▶ _Work request_
The full listing, excluding its pictures, should be printed exactly as it stands.

━━━━━━━━━━━━━━━━

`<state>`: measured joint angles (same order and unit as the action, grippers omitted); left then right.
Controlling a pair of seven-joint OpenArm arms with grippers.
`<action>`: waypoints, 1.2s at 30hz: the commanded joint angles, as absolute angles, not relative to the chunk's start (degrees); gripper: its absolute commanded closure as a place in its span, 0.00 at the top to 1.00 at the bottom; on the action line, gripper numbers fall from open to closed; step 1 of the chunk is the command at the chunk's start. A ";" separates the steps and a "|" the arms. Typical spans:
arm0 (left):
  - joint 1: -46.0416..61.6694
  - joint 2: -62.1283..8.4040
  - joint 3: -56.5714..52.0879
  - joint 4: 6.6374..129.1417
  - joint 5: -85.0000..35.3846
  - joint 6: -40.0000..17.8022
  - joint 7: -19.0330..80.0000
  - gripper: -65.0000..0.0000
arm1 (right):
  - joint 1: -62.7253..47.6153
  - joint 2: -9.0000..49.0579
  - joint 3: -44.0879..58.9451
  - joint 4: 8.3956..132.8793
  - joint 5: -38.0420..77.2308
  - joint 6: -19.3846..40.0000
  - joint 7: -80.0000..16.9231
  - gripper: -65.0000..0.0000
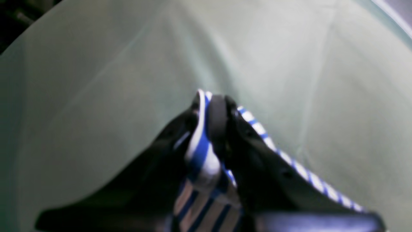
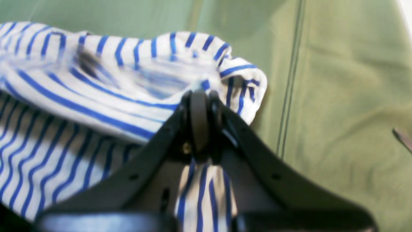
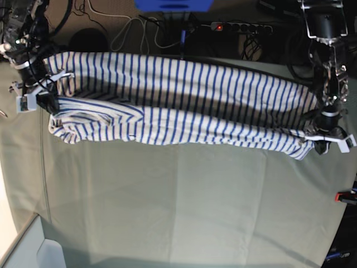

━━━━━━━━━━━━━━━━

▶ _Task result_
`<state>`: measured joint angles (same order and unit as the action, grippers omitted); left then right.
Controlling a pair of seven-joint OpenArm arms with grippers.
`<action>`: waypoints, 1.2s at 30hz: the commanded joint angles, as absolute angles, not relative to the chunk's start (degrees); gripper: its absolute commanded closure as a place in its span, 0.00 at the top to 1.00 at the bottom; on the action line, gripper numbers fall from open to closed; step 1 of the chunk is the command at the chunk's start. A ";" separates the steps and a "|" the arms. Typical spans:
arm0 (left):
  - joint 1: -46.0416..61.6694
  - joint 2: -62.1283..8.4040
  - joint 3: -56.5714..52.0879
  - joint 4: 6.6374..129.1417
  - joint 5: -85.0000..35.3846
  - joint 6: -40.0000..17.8022
  - joint 7: -19.0330..80.0000
  - gripper: -65.0000..0.0000
arm1 (right):
  - joint 1: -62.7253..47.6153
  - joint 2: -9.0000..49.0579
  - joint 3: -44.0879..58.9451
  - joint 4: 8.3956..132.8793
  - joint 5: -38.0420..77.2308
  - joint 6: -19.3846..40.0000
  - joint 7: -80.0000..16.9231
  - gripper: -65.0000..0.0000

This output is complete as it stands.